Einige Regierungen scheinen weniger besorgt zu sein. Sowohl Indien als auch Russland haben Antisatellitenraketen getestet, indem sie ihre eigenen Satelliten im Orbit zerstörten und so neue Trümmerwolken erzeugten.

Was alte, funktionsunfähige Raumschiffe betrifft, die wie Cosmos 2221 frei im Orbit herumlaufen, lagert die NASA Forschung und Entwicklung an private Unternehmen aus, um sie einzusammeln.

Im September 2023 vergab die Raumfahrtbehörde 850.000 US-Dollar an TransAstra für ihr Konzept der „Flytrap“-Taschen zum Auffangen von Weltraummüll – im Grunde riesige High-Tech-Müllsäcke, die eine Menge Weltraummüll aufsammeln würden.

TransAstra-Technologie zur Erfassung von Weltraummüll
Die Auffangbeutel von TransAstra könnten zur Lösung des Weltraummüllproblems auf der Erde beitragen.

Außerhalb der USA entwickeln andere Unternehmen ihre eigenen innovativen Entsorgungslösungen. Das japanische Unternehmen Astroscale hat ein Raumschiff mit einer Magnetplatte entwickelt, die sich an toten Satelliten festsetzen und diese in den freien Fall ziehen kann.

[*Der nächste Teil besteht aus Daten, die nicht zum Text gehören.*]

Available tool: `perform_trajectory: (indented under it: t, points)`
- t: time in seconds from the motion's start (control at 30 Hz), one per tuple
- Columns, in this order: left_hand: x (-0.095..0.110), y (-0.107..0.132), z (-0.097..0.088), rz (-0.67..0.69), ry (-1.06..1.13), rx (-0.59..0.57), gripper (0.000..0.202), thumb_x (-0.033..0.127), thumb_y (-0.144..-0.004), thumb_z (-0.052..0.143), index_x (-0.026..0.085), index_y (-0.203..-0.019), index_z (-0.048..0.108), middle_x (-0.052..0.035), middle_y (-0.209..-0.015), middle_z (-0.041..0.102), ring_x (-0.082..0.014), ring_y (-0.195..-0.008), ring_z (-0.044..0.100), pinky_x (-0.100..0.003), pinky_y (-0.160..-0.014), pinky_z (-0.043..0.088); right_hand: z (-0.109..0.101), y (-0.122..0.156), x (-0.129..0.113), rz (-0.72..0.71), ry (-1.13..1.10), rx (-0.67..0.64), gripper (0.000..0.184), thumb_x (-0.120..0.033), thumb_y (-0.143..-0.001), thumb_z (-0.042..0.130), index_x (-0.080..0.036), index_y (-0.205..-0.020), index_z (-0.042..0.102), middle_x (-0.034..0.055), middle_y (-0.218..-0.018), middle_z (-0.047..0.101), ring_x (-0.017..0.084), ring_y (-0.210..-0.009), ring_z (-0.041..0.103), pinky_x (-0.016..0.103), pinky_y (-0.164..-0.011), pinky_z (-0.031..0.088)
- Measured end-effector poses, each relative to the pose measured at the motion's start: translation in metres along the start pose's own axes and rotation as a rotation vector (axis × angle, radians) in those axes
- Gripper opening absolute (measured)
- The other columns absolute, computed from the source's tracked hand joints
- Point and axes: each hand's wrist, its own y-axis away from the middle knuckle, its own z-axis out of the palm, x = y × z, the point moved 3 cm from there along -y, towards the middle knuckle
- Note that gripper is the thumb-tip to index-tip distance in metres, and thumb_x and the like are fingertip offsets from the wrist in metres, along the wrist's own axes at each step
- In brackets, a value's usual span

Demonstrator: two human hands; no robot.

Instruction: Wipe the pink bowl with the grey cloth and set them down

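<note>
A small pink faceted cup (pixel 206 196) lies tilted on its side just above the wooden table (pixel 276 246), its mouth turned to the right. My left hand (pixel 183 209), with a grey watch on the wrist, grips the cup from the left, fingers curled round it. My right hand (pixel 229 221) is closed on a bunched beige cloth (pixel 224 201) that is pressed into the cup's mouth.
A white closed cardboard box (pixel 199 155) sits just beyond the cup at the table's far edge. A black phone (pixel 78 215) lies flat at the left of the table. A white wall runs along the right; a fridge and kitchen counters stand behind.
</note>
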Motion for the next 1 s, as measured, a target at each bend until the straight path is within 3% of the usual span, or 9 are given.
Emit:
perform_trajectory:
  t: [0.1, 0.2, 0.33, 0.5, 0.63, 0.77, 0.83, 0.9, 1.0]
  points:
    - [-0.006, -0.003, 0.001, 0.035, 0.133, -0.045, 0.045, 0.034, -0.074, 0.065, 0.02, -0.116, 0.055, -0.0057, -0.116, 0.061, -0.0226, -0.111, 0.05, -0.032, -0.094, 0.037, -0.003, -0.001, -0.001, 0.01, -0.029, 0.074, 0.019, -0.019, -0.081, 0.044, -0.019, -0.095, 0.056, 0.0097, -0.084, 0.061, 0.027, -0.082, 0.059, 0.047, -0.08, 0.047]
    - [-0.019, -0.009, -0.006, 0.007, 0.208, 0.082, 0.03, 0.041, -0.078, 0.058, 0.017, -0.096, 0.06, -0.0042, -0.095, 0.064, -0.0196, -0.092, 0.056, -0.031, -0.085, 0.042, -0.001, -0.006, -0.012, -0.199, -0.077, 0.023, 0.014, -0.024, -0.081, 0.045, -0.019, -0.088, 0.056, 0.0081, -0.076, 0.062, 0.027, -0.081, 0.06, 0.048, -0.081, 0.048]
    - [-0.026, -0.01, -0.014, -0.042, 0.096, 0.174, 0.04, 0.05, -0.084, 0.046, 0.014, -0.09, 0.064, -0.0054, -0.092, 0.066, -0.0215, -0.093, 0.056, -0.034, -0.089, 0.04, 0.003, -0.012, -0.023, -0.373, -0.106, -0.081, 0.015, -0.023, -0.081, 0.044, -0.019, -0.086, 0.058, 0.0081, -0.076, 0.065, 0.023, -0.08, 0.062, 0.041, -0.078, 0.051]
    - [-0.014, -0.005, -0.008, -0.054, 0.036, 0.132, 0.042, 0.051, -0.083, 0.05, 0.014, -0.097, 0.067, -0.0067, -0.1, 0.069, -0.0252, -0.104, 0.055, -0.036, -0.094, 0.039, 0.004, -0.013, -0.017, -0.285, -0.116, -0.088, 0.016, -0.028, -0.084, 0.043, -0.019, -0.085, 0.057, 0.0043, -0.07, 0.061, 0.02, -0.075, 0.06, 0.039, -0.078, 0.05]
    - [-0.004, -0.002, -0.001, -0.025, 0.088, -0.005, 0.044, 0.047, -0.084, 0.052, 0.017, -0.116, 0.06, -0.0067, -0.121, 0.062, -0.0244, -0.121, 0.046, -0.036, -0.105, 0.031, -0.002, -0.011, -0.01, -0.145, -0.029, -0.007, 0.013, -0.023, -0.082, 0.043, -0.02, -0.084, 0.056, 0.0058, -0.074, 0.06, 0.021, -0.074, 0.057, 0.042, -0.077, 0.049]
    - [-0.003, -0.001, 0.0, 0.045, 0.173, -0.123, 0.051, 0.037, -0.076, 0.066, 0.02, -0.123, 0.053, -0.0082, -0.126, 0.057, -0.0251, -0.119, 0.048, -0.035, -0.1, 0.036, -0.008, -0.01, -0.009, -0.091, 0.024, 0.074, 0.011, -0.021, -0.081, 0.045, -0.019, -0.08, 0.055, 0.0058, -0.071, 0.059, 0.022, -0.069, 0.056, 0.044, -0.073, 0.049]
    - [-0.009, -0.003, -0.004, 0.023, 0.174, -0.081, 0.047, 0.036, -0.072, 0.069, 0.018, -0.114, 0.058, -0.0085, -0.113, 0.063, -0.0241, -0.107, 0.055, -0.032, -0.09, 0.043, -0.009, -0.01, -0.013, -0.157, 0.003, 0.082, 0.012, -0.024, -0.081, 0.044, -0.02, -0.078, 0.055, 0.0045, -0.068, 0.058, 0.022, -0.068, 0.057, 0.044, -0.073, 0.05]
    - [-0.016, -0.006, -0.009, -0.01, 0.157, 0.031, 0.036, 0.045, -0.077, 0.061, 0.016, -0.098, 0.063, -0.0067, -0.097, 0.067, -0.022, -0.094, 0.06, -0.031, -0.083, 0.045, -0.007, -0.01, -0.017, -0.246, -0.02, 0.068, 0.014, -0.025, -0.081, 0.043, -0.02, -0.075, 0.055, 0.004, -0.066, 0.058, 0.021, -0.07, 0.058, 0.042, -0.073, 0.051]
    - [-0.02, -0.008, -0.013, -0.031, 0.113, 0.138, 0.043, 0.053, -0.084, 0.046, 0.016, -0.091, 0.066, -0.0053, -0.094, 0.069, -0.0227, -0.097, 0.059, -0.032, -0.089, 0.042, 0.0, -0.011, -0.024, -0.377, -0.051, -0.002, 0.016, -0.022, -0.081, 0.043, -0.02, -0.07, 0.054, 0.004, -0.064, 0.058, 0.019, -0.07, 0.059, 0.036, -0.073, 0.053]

Doch diese Weltraumreinigungstechnologien befinden sich noch in der Erprobungsphase. Die Europäische Weltraumorganisation will mit ihrer Mission Clearspace-1, deren Start für 2026 geplant ist, als Erste ein Stück Trümmer aus der Erdumlaufbahn entfernen.

Unterdessen hofft LeoLabs, dass seine Präzisionsdaten zu Objekten im Orbit den Satellitenbetreibern dabei helfen werden, Beinahe-Kollisionen wie die am Mittwoch vorherzusehen und zu vermeiden.